Iria persistía en encerrarse en su mutismo. Su mirada seguía fija en Mima, y parecía no querer saber nada de nadie más.
—Nunca hemos sido un destino turístico —apuntó el chófer manteniendo así la llama de la conversación—. Las tormentas y los fuertes vendavales no son el mejor reclamo para relajarse. Pero tenemos otra clase de visitantes… —James esbozó una sonrisa apenas perceptible—. Cada verano las islas reciben a millones de aves migratorias que llenan los acantilados. Cientos de miles de frailecillos, alcatraces, fulmares, araos y muchas otras especies marinas anidan en nuestros parajes… En verano es el paraíso de los ornitólogos, que vienen a observar las aves aprovechando que la luz solar se alarga casi veinte horas. Naturalmente, ahora en octubre todo es mucho más frío y oscuro…
El resto del trayecto continuó en silencio, sin más sonido que las gotas de lluvia golpeando los cristales.
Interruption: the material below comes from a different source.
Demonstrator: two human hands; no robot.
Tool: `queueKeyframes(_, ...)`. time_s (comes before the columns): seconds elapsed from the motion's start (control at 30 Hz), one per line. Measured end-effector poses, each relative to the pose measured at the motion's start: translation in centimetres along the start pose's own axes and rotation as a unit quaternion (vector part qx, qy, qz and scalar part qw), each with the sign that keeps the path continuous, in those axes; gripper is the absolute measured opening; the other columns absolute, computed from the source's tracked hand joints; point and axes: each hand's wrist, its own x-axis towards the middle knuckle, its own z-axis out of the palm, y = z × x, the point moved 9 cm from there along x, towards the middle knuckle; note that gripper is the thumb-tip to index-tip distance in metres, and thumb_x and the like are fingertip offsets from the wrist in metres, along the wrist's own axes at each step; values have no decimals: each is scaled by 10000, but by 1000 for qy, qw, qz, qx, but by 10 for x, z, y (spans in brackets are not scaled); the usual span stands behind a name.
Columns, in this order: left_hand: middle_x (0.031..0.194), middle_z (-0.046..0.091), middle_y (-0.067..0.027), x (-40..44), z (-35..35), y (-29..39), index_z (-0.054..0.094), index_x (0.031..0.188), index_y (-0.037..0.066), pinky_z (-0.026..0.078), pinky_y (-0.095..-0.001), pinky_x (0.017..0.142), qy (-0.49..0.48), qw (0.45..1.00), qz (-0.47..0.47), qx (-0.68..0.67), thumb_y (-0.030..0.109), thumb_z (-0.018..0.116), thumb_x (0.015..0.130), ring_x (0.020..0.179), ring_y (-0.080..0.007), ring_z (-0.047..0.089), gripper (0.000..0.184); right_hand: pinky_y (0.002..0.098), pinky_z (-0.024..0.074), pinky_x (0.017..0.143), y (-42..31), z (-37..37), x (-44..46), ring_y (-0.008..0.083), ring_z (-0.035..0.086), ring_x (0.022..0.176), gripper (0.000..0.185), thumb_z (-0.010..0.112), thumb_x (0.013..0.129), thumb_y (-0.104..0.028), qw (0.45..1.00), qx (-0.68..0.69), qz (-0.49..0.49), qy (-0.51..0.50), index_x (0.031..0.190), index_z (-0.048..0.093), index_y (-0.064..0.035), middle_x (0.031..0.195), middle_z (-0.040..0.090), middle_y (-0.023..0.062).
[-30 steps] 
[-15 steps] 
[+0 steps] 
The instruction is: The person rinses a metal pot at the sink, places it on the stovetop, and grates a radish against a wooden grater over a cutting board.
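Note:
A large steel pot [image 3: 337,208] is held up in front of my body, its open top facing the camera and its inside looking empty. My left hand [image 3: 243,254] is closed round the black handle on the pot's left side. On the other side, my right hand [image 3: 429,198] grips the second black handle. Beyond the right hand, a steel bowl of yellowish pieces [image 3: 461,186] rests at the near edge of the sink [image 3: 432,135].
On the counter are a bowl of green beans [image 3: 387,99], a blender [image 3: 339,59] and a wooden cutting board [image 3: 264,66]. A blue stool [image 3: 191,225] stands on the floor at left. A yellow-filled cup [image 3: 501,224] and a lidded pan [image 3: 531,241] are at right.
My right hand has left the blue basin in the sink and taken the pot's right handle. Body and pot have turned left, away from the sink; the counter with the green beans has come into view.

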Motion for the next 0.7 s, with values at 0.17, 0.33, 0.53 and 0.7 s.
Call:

Al llegar al puerto, James localizó con rapidez el emplazamiento de un ferry negro atracado en el muelle. Tras bajar la ventanilla con el botón automático, entregó tres billetes a un encargado que capeaba el mal tiempo protegido por su chubasquero. Luego ascendió con el Jaguar por la rampa de metal que comunicaba tierra firme con la popa del barco.
Cuando el coche fue engullido dentro de la gran cámara interior, Gabriel se preguntó si realmente sabía dónde se estaba embarcando.